The voices of our characters, especially the teenagers are very well done. I felt like there was a solid background established about the reserve children and what it meant to live outside 'the group' and in the city. As this is a very important distinction for the story and our leading teen boy I felt it was impressed upon us just enough. Additionally all of the characters, young or old felt like real people. I'm not sure how much time the author has spent on a reserve in Manitoba, Canada similar to the one he describes (it's fictional) but it felt genuine enough to me. Now I have no indigenous background or backing to base that on except that I live in Canada and went to school with a few kids who came into town for education from reserve lands. So it may be there is something I am missing. But for this white girl (and her limited knowledge) it didn't feel forced or over done.
It's funny at first I didn't really see our lead guys dreams and other odd things that happened as magic. They just felt like a part of his native background and spirituality. It wasn't until about halfway through the story, when some amazing things are revealed, that I realized there was a lot more going on. I liked that there was a slow, build up progression to the 'magic' or supernatural powers. Again it felt authentic and fit in really nicely with the character and plot development. Maybe what I really want to say here is the pacing is perfect. No matter what aspect of the story you look at Strangers has a pacing that keeps the pages turning, while still engaging the reader in the setting and characters.
Age and Romance
Besides the last page issues my other (not quite five star) issue with Strangers is the perpetuated romance that has transpired between our lead boy and a friend (who is a girl) at the age of 7. While many times during the story it is emphasized that at the time our lead boy was taken off the land he wasn't old enough to understand; at the same time it seems there are a lot of references to the 'love' that he and a girl had. They were seven years old! I'm sorry but I remember my 'boyfriend' at age 7... and trust me there was no romance there, just two kids who liked to hang out and happened to be of different genders. Additionally I would have felt more comfortable with the whole story if the age of our kids had been say 10 at the time of 'the incident'. That would have put 7 years between the time of the incident and leaving the reserve to our lead guy returning home. More than enough time for everything to have passed that did and a little more comfort for me on the age in which you might actually start to lust about someone or imagine marrying them in a more genuine way. Were I to say there was a flaw in this book it is this age differential that I would point out. It's not a deal breaker for me, and probably not worth a reduction in stars by a whole star; however, it was annoying enough that it did bug me each time the 'pre-romance' was discussed between our characters. Because let's face it, no 7-year-old is waiting for any other 7-year-old into their late teens to date because they one time were close friends. It's really just absurd.

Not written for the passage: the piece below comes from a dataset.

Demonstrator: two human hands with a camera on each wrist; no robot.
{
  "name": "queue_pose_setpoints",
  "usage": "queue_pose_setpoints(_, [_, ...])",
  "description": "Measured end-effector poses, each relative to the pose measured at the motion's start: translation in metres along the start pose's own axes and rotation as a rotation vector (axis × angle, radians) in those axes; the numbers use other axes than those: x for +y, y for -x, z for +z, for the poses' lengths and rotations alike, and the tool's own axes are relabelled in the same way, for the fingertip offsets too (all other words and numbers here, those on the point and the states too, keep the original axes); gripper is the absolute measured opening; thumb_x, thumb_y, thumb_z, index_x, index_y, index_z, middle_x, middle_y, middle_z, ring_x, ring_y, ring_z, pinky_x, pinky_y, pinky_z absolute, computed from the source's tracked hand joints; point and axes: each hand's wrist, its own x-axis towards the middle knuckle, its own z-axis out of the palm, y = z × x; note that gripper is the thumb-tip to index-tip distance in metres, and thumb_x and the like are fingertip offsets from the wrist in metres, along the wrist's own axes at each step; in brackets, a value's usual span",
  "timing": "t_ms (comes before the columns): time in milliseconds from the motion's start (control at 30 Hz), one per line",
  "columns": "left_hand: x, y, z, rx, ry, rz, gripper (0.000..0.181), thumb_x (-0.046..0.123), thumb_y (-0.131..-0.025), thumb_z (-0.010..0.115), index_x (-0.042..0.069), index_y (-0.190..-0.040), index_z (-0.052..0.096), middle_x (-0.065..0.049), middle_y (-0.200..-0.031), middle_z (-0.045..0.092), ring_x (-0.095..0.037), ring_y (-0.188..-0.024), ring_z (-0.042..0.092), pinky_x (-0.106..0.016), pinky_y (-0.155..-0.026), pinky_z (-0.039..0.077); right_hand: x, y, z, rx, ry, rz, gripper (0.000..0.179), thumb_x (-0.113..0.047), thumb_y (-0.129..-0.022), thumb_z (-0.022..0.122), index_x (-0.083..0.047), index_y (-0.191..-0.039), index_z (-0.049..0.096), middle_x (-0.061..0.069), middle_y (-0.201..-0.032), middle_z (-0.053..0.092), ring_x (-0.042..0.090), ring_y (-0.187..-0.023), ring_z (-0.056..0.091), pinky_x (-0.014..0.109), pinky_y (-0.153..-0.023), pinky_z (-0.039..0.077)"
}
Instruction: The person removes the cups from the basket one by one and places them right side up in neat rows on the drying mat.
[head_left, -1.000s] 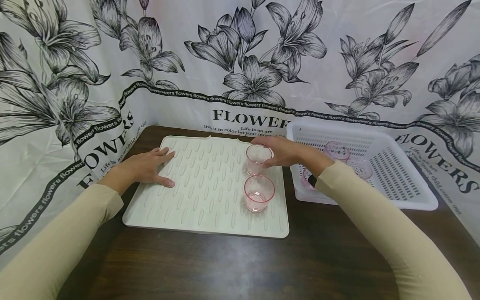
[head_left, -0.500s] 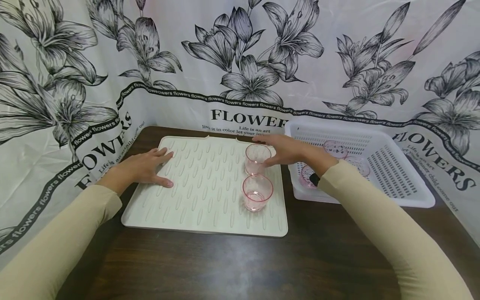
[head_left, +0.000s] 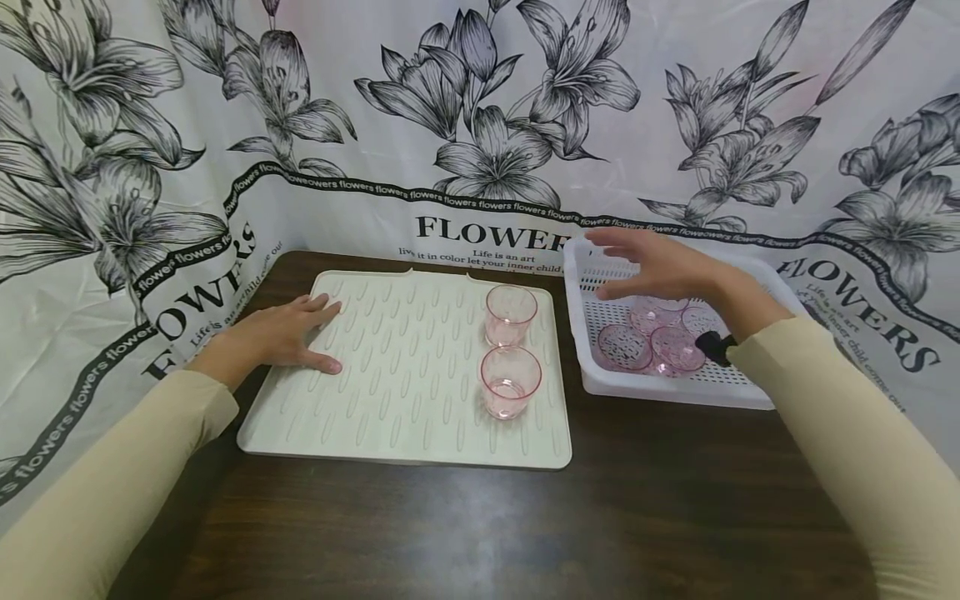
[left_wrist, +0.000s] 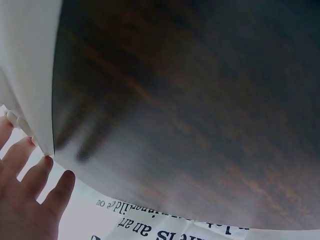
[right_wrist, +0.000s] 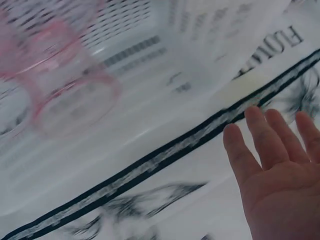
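Right hand [head_left: 663, 265] off glass [head_left: 510, 321], “FLOWER” [head_left: 491, 234] behind

2 clear, pink-tinted tumblers [head_left: 507, 402] with deeper pink rims stand upright, 1 behind the other, near the right edge of a flat, cream rectangular mat [head_left: 397, 367] patterned with slim ovals. Just beside it, apart, sits a white, perforated plastic basket [head_left: 667, 393] holding at least 4 similar pink tumblers [head_left: 678, 350], clustered together.
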Motion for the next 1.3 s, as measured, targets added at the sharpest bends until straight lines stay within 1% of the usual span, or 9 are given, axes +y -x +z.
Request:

I'm so pleased to have read this Canadian written, indigenous focused book this year. It is probably one of the most diverse books on my reading shelf for 2018. I love what Robertson did with this story and cannot wait for the second book (even if I hated the set-up).
If you are looking for a solid mystery, teen read with some indigenous diversity I think you will enjoy this book. I hope it gains more attention as Strangers shared an insight into how difficult it can be in a tight knit community if you are suddenly the outsider; and how much of a stranger that can make you to your own people.
Please note: I received an eARC of this book from the publisher via NetGalley. This is an honest and unbiased review.